代写STAT7005 Multivariate Methods (Fall 2024) Assignment 2代做Prolog
- 首页 >> Python编程DEPARTMENT OF STATISTICS AND ACTUARIAL SCIENCE
STAT7005 Multivariate Methods (Fall 2024)
Assignment 2
Due: October 22, 2024 via Moodle
1. The file cat .txt contains the cerebral bleeding volumes of 14 cats at different blood pressures. The columns of the data file are:
• Column 1: Cat ID;
• Column 2: Volume at blood pressure equal to 90 mmHg;
• Column 3: Volume at blood pressure equal to 70 mmHg;
• Column 4: Volume at blood pressure equal to 50 mmHg;
• Column 5: Group identifier, where 0 indicates control group and 1 indicates the treatment group.
(a) Plot the mean profiles for the three pressures and two treatment groups. Do the segments appear to (i) be parallel, (ii) be horizontal, (iii) coincide?
(b) Conduct a profile analysis on the cerebral bleeding volumes for the two treat- ment groups. Describe the procedure and your conclusions in detail. Use α = 0.05 for the test(s) conducted.
2. A two-factor experiment was conducted on the growth of peanut. The data set is available in peanut .txt. Three varieties (5, 6 and 8; second column) of peanut were grown at two locations (1, 2; first column). The variables of interest are:
X1 : Yield (plot weight; third column);
X2 : Sound mature kernels (weight in grams; fourth column);
X3 : Seed size (weight of 100 seeds in grams; fifth column).
There are two replications for each location–variety combination.
(a) Perform. a two-way MANOVA. In particular, test for the location–variety in- teraction effect and each of the main effects. Use α = 0.05.
(b) Perform. three separate univariate two-way ANOVAs to check whether there is interaction effect for some of the variables only.
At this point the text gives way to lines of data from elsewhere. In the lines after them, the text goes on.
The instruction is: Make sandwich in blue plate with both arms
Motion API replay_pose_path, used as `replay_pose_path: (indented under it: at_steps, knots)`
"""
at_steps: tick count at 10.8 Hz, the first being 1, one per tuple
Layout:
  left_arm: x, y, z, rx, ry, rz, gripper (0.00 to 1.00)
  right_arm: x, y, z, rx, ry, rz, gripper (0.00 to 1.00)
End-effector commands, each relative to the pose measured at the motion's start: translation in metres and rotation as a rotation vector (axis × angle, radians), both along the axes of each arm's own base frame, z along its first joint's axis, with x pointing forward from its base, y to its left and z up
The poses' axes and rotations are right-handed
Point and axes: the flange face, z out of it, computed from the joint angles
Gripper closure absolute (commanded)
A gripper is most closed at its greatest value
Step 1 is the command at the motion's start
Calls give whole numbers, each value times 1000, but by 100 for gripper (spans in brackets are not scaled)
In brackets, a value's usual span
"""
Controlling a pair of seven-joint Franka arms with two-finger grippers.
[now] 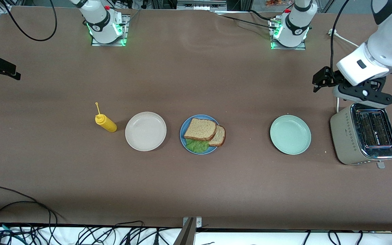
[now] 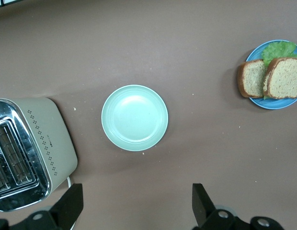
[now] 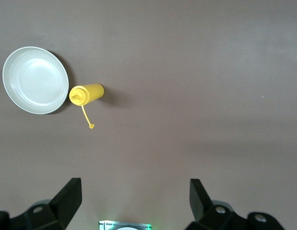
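Nothing's really crowding the blue plate (image 1: pixel 183 134): the sandwich (image 1: pixel 203 133) sits on it mid-table, two bread slices overlapping with lettuce poking out on the side nearer the front camera. A beige-white plate (image 1: pixel 145 131) and a yellow squeeze bottle (image 1: pixel 105 123) sit toward the right arm's end, a mint-green plate (image 1: pixel 290 134) and a toaster (image 1: pixel 363 139) toward the left arm's. The left gripper (image 2: pixel 137 203) hangs wide open and empty up by the toaster; the right gripper (image 3: pixel 135 199) is also open, holding nothing, above bare table. Plain brown tabletop (image 1: pixel 196 183), cables along the edges.
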Motion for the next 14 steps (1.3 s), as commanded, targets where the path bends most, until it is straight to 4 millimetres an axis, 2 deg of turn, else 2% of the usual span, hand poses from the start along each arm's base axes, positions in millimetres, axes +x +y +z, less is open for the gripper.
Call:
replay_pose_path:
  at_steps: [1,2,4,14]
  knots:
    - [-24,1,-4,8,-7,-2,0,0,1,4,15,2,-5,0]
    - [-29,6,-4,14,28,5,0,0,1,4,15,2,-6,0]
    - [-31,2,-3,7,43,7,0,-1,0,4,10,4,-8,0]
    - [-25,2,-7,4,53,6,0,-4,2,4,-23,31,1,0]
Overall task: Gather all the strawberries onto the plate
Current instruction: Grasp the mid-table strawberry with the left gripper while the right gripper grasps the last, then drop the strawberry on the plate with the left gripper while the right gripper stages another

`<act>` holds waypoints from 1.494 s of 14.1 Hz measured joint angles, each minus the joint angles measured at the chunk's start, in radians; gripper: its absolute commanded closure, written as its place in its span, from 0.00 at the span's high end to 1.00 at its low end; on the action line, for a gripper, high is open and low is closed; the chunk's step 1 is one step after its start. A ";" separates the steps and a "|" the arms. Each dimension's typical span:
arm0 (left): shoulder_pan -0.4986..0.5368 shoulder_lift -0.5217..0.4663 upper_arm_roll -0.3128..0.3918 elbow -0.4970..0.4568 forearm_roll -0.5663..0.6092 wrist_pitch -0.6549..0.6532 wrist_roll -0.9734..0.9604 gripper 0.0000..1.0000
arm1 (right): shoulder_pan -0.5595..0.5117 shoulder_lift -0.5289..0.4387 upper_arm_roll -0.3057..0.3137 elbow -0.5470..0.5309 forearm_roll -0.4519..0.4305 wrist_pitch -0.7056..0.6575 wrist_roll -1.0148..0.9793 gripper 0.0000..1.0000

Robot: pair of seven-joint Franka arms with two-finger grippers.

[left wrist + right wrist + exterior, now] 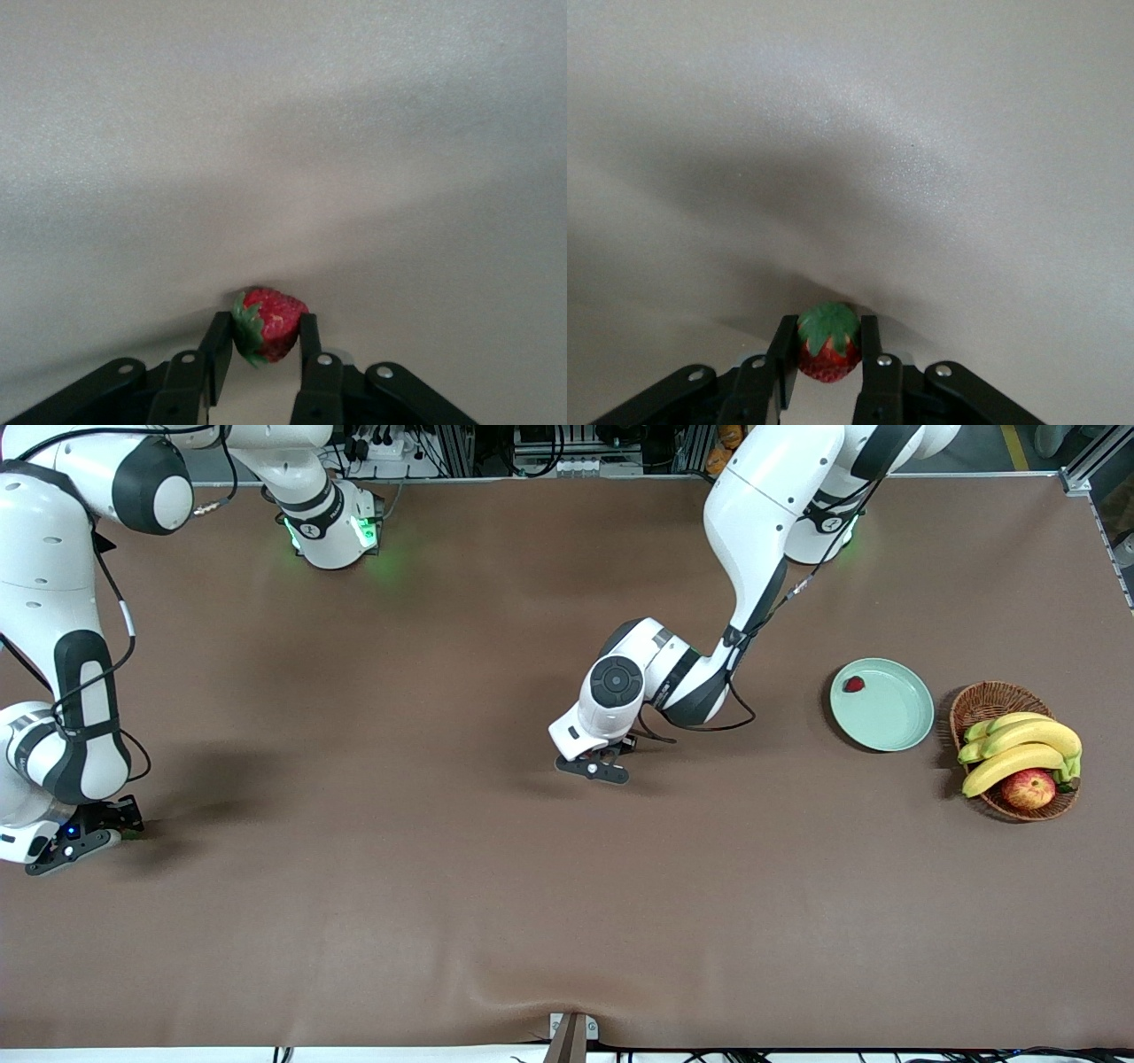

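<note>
One strawberry (854,684) already lies in the plate (895,726), while the left gripper (266,341) at mid-counter and the right gripper (826,350) at its own end each pinch another berry, so both should lift straight before carrying across.

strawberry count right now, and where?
3. One lies in the plate at. One sits between the left gripper's fingers at mid-table. One sits between the right gripper's fingers, at the right arm's end of the table.
</note>
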 measured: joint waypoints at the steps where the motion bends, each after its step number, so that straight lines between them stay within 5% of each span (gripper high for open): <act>1: 0.000 0.000 0.000 0.000 0.000 0.000 0.000 0.02 | 0.000 0.000 0.003 0.004 0.000 0.000 0.000 0.00; 11: 0.094 -0.079 0.014 0.018 0.064 -0.117 0.034 0.00 | 0.084 -0.153 0.158 0.047 0.003 -0.126 0.032 0.00; 21: 0.443 -0.225 0.020 -0.174 0.101 -0.126 0.327 0.11 | 0.481 -0.163 0.209 0.045 0.004 -0.100 0.470 0.00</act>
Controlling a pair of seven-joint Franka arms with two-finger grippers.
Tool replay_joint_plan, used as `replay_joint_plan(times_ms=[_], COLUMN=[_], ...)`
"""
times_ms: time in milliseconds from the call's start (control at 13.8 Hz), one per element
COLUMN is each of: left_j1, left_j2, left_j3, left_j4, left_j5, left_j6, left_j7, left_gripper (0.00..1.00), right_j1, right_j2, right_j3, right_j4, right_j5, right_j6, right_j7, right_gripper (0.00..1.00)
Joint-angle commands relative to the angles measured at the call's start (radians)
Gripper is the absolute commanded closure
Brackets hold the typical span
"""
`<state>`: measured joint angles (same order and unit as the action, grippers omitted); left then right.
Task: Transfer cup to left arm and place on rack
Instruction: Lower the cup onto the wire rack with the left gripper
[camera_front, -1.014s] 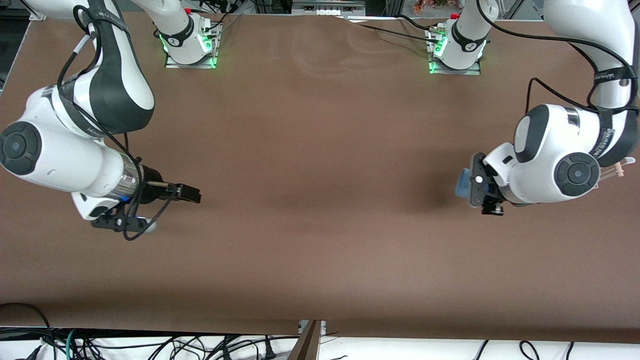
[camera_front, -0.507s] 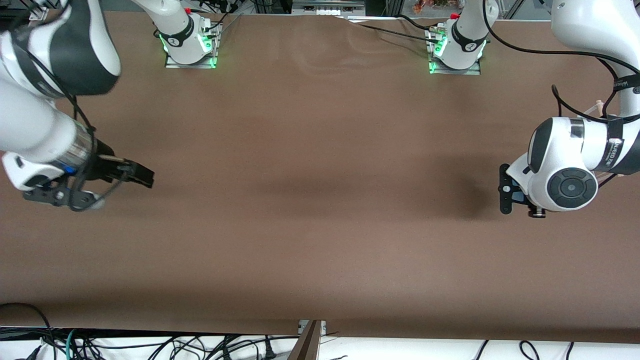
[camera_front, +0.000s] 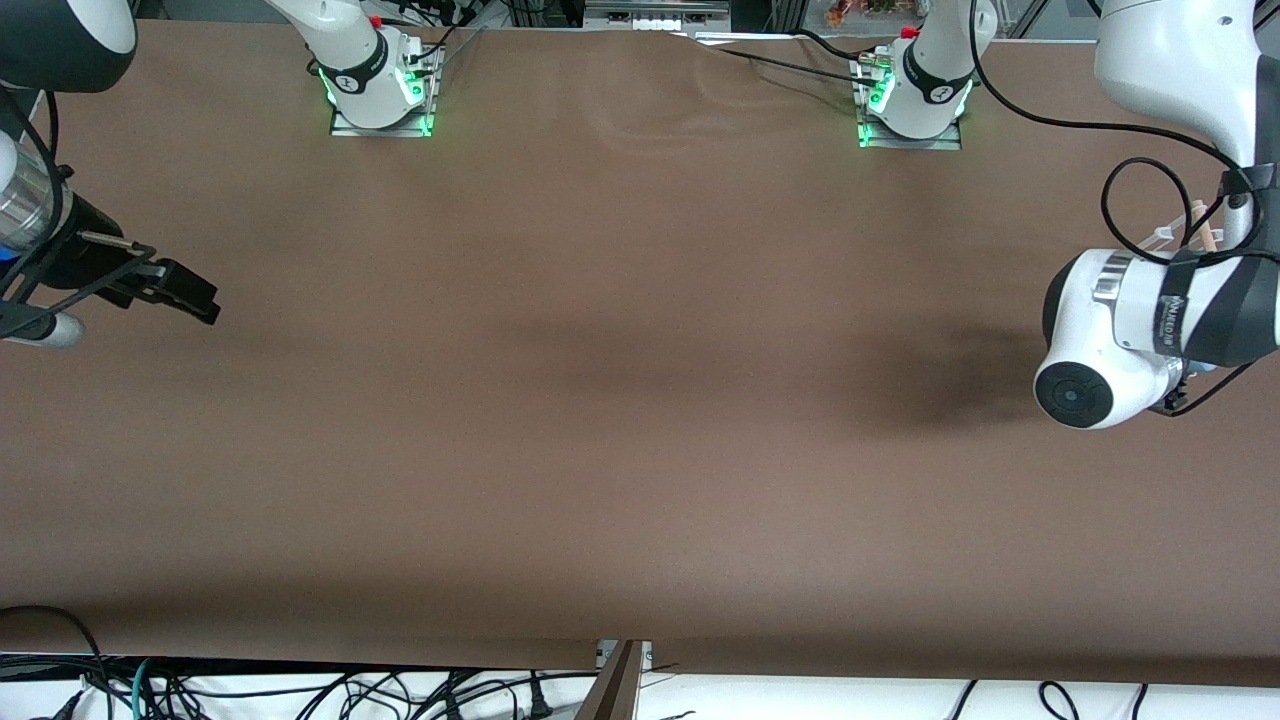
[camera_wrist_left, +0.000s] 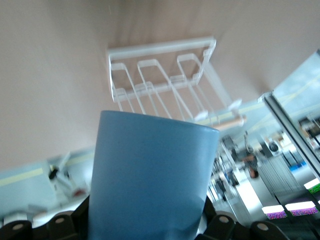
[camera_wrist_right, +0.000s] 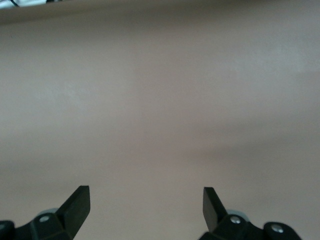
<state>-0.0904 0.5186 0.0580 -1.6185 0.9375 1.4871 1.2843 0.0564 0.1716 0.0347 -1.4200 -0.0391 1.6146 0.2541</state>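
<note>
The light-blue cup (camera_wrist_left: 150, 175) fills the left wrist view, with my left gripper (camera_wrist_left: 150, 227) shut on its lower part. The cup hangs in the air just short of the rack (camera_wrist_left: 165, 85), a white wire frame with upright loops and a wooden dowel (camera_wrist_left: 230, 121). In the front view the left arm's wrist (camera_front: 1110, 340) covers the gripper and the cup, and only a corner of the rack (camera_front: 1190, 228) shows past it at the left arm's end of the table. My right gripper (camera_front: 175, 288) is open and empty over the right arm's end of the table, its black fingertips (camera_wrist_right: 80, 200) wide apart.
The brown table (camera_front: 640, 400) stretches between the two arms. The arm bases (camera_front: 380, 90) (camera_front: 910, 100) with green lights stand along the edge away from the front camera. Cables lie below the table's near edge (camera_front: 400, 690).
The left arm has swung with the cup toward its own end of the table, over to the rack. The right arm has drawn back toward its end, still open.
</note>
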Motion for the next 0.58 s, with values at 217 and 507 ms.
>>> replay_joint_plan(times_ms=[217, 507], left_j1=[0.020, 0.058], left_j2=[-0.135, -0.135], left_j3=[0.000, 0.002], left_j4=[-0.380, -0.415], left_j5=[0.314, 0.363], left_j6=[0.005, 0.065], left_j7=[-0.386, -0.520], left_gripper=[1.00, 1.00], right_j1=[-0.015, -0.015], right_j2=[-0.043, -0.029], right_j3=[0.013, 0.011], right_j4=[-0.034, -0.013], right_j5=[-0.019, -0.019], right_j6=[-0.051, -0.078], right_j7=[-0.116, -0.125], right_gripper=[0.00, 0.00])
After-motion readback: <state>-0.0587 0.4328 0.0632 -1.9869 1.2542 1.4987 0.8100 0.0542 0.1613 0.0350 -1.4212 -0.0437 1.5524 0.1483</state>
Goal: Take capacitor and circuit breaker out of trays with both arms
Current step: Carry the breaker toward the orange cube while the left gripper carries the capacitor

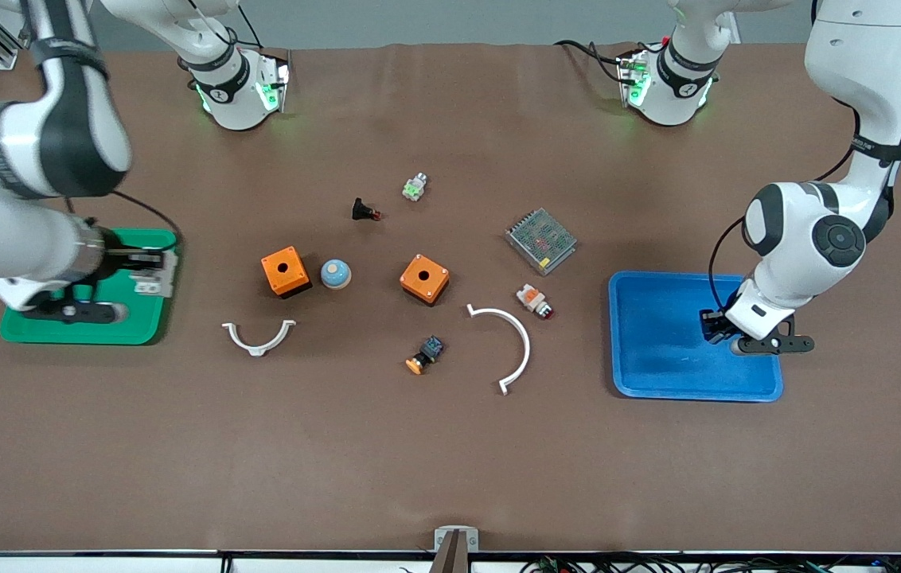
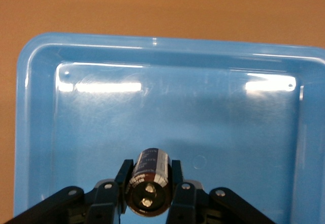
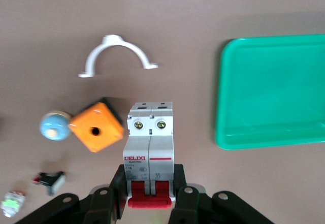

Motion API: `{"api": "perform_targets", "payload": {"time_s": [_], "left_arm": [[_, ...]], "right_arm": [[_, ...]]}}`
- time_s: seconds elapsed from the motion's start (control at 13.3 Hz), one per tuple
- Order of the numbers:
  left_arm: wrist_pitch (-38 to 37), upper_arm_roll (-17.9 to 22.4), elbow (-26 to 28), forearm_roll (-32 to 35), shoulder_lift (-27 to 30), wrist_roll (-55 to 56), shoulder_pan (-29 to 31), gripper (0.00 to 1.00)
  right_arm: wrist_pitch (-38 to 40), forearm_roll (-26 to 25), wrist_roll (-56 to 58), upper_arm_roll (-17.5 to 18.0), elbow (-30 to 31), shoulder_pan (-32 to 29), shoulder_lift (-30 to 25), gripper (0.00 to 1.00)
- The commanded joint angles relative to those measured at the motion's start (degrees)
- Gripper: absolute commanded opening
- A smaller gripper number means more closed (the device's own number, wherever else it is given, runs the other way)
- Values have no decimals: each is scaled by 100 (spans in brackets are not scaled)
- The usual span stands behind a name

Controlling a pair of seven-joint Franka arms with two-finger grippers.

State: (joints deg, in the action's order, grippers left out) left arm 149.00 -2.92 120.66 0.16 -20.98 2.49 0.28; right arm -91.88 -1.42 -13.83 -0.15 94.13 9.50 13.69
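My left gripper (image 1: pixel 717 328) is over the blue tray (image 1: pixel 657 358) at the left arm's end of the table. It is shut on the capacitor (image 2: pixel 149 181), a small black cylinder with a silvery end, held just above the tray floor (image 2: pixel 203 122) between the fingers (image 2: pixel 124 176). My right gripper (image 1: pixel 144 270) is over the edge of the green tray (image 1: pixel 60 330) at the right arm's end. It is shut on the breaker (image 3: pixel 150 148), a white-grey block with a red lever; the breaker also shows in the front view (image 1: pixel 156 274). The green tray (image 3: pixel 269 92) holds nothing.
In the table's middle lie two orange boxes (image 1: pixel 285 271) (image 1: pixel 424 278), a blue dome (image 1: pixel 335 274), two white curved clamps (image 1: pixel 259 336) (image 1: pixel 510 338), a meshed metal box (image 1: pixel 540 240), an orange-white cylinder (image 1: pixel 534 301), a black button part (image 1: pixel 365 211) and an orange-tipped button (image 1: pixel 426 354).
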Motion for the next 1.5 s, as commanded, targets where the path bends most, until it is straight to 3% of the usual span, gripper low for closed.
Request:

(c) Larger numbers correspond to better yield and grade–grain characteristics. Using location 2, can we conclude that one variety is better than the other two for each characteristic (variable)? Construct 95% Bonferroni confidence intervals for each pair of varieties to answer this question.
3. The file river .csv contains data on 60 river localities. For each locality, there are 17 biological metric records (X1; X2; . . . ; X17) which are used as measures of biological activity within each locality. The response variables are the concentration of seven chemical substances (Y1; Y2; . . . ; Y7) at those localities. The columns in the data set are in the order X1; X2; . . . ; X17; Y1; Y2; . . . ; Y7 .
(a) Perform. a multivariate regression of Y1; Y2; . . . ; Y7 on X1; X2; . . . ; X17 and obtain the matrices of estimated coefficients B^ and estimated error covariance Σ.
Report your results in at least 2 decimal places.
(b) At the 5% significance level, perform. a test on whether all regression coeffi- cients (except the intercepts) are jointly equal to zero.
(c) Determine which individual predictor variable(s) can explain all response variables at the 5% significance level. Use Wilks’ lambda in performing the tests.
(d) Consider a backward elimination method to select appropriate predictor vari- ables. Start with all predictor variables in a model. Remove the most non- significant predictor variable with p-value greater than 0.2 (based on Wilks’ lambda) and re-fit a model without it. Repeat until all predictor variables have p-values equal to or less than 0.2. Which predictor variables can be retained in the final multivariate regression model? Explain why the result here may be different from that in part (c).
(e) The file river_new.csv has two new observations with corresponding values of X1; X2; . . . ; X17 . Using the fitted model in part (a) and for each new obser- vation, construct the 95% Scheffé’s simultaneous CIs for the seven response variables.